Quote, with no changes, the lines that run from the top of the material to the line with "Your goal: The", both included.

## Provided data
Content starts
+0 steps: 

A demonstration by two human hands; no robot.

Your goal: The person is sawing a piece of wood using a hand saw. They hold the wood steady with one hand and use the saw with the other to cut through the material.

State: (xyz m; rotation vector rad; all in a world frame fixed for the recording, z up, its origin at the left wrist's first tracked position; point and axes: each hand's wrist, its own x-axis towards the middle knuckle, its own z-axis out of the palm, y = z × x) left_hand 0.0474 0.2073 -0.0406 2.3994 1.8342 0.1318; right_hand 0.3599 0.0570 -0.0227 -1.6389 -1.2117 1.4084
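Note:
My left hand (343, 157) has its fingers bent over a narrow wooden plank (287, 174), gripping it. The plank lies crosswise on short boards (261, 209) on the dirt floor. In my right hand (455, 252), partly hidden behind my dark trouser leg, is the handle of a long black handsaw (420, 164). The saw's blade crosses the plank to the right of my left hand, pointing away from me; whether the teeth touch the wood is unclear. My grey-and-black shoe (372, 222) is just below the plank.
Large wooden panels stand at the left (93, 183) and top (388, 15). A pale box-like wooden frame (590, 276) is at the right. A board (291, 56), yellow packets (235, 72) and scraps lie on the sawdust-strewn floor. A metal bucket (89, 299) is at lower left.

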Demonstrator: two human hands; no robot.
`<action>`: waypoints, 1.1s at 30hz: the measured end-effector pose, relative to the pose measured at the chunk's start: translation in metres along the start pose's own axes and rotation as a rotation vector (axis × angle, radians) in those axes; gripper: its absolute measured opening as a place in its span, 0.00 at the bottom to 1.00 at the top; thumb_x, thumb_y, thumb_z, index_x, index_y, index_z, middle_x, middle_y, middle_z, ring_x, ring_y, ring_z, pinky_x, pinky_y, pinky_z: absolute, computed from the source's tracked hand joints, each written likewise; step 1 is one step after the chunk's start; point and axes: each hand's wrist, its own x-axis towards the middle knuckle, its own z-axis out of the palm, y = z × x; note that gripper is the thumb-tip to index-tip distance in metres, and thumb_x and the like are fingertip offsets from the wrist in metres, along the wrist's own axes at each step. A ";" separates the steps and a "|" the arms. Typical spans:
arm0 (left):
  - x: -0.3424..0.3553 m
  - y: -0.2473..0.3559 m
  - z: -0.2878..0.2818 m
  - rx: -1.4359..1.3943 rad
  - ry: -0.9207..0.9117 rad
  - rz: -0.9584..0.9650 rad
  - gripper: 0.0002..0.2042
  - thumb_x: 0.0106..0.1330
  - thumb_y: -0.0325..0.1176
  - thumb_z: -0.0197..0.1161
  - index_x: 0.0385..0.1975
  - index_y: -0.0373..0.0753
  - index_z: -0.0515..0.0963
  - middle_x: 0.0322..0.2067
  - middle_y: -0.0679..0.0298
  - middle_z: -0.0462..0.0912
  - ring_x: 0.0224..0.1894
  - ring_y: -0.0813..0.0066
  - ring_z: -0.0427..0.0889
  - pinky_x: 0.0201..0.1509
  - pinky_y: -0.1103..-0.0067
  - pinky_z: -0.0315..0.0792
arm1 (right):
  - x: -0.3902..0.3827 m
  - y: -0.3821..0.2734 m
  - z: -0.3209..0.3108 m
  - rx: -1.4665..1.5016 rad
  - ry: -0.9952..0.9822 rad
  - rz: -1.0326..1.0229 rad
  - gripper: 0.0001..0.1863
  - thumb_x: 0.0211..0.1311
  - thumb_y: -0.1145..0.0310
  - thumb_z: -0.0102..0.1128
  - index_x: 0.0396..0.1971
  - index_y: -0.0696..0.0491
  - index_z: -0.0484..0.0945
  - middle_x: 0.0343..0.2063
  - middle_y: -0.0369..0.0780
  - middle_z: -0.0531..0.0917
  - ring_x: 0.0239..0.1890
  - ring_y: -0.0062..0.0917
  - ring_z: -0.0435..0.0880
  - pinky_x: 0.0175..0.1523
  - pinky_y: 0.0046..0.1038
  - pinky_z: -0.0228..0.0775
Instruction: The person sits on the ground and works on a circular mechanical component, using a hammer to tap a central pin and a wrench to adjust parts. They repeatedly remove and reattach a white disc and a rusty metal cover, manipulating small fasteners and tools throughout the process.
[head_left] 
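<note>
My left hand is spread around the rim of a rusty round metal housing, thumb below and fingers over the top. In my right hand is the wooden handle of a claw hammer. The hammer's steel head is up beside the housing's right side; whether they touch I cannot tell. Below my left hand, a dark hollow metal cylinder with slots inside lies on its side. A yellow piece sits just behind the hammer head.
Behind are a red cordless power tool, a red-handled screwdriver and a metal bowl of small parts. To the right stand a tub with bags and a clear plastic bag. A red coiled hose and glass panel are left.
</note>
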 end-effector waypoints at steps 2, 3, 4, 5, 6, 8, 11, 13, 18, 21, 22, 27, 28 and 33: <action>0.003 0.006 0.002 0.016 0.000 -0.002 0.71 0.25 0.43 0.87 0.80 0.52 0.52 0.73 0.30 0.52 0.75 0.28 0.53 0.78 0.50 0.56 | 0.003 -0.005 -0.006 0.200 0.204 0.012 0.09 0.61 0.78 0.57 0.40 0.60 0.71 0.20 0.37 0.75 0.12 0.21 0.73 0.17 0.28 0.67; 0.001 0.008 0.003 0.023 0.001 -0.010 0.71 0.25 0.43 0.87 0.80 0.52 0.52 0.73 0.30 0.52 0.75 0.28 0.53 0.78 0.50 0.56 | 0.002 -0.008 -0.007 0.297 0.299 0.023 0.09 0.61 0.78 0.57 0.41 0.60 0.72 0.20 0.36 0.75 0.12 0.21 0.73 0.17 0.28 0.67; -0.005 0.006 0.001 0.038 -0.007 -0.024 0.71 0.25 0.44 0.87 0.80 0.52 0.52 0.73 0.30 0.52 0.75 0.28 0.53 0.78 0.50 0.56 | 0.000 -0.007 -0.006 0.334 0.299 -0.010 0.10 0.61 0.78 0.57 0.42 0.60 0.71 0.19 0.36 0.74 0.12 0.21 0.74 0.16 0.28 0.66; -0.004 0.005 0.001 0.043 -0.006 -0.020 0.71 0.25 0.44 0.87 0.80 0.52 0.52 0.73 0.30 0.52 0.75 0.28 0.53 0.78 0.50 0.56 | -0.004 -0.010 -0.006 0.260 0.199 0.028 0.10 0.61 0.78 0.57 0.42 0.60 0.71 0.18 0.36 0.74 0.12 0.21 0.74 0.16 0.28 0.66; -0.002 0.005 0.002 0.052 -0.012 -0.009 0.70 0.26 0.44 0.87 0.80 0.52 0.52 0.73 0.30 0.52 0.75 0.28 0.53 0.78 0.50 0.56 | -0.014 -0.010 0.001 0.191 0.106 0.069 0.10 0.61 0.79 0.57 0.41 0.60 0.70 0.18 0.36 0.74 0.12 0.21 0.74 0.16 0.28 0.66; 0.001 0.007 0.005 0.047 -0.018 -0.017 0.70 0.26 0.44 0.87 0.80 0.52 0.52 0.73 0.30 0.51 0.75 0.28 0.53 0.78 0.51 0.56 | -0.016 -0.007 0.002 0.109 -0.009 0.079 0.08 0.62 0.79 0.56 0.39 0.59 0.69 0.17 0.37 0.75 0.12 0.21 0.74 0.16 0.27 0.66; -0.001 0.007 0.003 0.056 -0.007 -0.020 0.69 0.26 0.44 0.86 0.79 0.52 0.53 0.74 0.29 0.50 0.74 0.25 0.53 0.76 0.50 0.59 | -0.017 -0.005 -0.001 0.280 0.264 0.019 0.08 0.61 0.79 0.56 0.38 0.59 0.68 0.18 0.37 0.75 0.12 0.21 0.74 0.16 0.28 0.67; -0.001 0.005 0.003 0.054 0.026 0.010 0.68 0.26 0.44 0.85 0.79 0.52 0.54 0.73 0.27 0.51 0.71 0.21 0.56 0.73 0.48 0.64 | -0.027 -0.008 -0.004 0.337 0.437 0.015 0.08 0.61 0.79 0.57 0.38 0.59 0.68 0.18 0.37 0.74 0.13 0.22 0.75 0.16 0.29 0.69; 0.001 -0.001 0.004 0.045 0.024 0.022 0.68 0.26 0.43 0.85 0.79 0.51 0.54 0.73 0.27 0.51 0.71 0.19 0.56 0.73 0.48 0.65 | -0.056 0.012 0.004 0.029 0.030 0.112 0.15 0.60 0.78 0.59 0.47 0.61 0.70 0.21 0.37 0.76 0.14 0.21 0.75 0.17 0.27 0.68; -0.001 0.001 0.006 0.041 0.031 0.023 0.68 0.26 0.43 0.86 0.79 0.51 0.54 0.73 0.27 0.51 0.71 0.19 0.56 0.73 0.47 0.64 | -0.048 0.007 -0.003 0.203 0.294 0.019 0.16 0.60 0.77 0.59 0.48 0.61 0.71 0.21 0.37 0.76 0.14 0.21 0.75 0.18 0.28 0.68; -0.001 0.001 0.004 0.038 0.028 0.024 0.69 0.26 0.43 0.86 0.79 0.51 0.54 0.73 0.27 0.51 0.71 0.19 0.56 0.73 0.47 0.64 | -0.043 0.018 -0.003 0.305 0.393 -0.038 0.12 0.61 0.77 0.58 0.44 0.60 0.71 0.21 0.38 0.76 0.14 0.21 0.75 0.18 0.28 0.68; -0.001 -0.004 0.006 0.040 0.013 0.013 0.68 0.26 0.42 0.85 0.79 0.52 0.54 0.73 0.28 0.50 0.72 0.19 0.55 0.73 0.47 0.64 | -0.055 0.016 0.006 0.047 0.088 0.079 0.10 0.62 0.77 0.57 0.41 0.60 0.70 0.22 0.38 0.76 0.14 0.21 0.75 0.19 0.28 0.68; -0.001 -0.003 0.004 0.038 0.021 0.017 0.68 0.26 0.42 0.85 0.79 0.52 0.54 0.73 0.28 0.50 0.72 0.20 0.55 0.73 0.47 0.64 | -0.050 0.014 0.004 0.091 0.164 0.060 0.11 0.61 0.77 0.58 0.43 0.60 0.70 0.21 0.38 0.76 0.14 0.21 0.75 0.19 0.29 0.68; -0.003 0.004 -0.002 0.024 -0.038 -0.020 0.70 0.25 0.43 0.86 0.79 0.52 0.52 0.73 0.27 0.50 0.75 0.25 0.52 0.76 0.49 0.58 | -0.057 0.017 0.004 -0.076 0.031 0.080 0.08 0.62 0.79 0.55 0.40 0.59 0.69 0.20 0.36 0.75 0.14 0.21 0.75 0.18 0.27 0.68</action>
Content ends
## Reply to the task
+0 steps: 

A demonstration by two human hands; no robot.

Your goal: The person is sawing a piece of wood using a hand saw. They hold the wood steady with one hand and use the saw with the other to cut through the material.

The reply to this exercise is complete.